柊くんは私のことが好きらしい
「あの福嗣が自分の手柄、人に言わずにいられるわけないじゃん。デートしてんじゃねえとか怒るくせに」
確かにふっくんは自分をキューピッドだと言い触らして、何かを期待してる節はあるけど……クレープ食べに行ったことだけ黙ってればよかったんじゃ……。その前に私が小鷹くんへ気付かせちゃったんだった。
「えと、ごめん……そこまで頭が回らなくて」
「いいよ。俺が勝手に嫉妬してただけなんだから」
「や、でも……次は、気を付けるね」
経験がなさすぎて、つい熱弁された案を採用してしまった上に、ふっくんに教えてもらったなんて軽く話しちゃうとか……柊くんは嫌だったんだな。気を付けよう……。
「――次?」
うん? 自分のダメっぷりから目の前の柊くんへ意識を向ける、と。なぜか驚きから嬉しさに変わる瞬間を目の当たりにした。
……笑ってる。
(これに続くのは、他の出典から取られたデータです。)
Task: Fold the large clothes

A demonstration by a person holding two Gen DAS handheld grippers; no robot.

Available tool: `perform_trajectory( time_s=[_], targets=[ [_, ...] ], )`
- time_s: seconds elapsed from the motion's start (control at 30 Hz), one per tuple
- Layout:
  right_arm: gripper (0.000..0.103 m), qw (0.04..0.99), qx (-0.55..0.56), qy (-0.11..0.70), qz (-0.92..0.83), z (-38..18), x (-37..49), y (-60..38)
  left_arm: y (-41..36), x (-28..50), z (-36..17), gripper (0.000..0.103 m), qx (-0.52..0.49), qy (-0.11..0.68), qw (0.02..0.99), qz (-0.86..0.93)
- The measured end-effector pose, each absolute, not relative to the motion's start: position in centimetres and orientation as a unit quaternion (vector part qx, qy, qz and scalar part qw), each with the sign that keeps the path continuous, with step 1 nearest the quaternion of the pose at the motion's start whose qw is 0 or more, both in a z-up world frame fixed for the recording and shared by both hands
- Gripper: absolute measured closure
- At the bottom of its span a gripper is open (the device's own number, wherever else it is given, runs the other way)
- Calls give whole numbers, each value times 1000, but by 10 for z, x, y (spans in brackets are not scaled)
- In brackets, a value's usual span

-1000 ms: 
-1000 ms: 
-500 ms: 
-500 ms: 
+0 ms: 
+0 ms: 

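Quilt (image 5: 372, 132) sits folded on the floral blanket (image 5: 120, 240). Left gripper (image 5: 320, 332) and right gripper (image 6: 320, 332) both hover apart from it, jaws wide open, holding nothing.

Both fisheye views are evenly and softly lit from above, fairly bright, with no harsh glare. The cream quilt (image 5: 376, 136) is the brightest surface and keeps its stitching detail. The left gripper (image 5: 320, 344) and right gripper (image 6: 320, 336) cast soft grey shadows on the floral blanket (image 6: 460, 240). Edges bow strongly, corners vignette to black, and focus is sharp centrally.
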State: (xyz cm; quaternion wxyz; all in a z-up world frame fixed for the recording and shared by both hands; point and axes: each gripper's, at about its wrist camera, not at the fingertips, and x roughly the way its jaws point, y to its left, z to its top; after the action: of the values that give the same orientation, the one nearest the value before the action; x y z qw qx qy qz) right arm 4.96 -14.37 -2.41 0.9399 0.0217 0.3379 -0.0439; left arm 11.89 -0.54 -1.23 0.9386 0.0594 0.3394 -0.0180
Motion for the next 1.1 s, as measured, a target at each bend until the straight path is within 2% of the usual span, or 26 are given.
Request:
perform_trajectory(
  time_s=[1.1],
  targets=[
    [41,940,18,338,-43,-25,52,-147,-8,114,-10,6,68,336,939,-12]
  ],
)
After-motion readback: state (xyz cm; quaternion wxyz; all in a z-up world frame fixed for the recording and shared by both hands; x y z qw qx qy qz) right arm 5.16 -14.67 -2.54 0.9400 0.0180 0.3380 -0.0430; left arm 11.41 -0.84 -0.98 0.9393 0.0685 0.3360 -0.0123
にんまり口の両端を上げてらっしゃる。なんで? 次?が、何? ……次?
「――あっ! いや、ちが、今のは、」
「違うの?」
「ち、違くはないけど……!」
「次は、ひまり発案のデートができるってことでしょ?」
「……っ、」
「どこかな。楽しみだな」
しゃがんでいる柊くんは膝に頬杖をつきながら、目を細めて笑う。
思いがけないところで意地悪だよね、柊くんって。
そんな風に言われたら否定できなくなる。自然に次と出てきたんだから、そういうことなんだけどさ。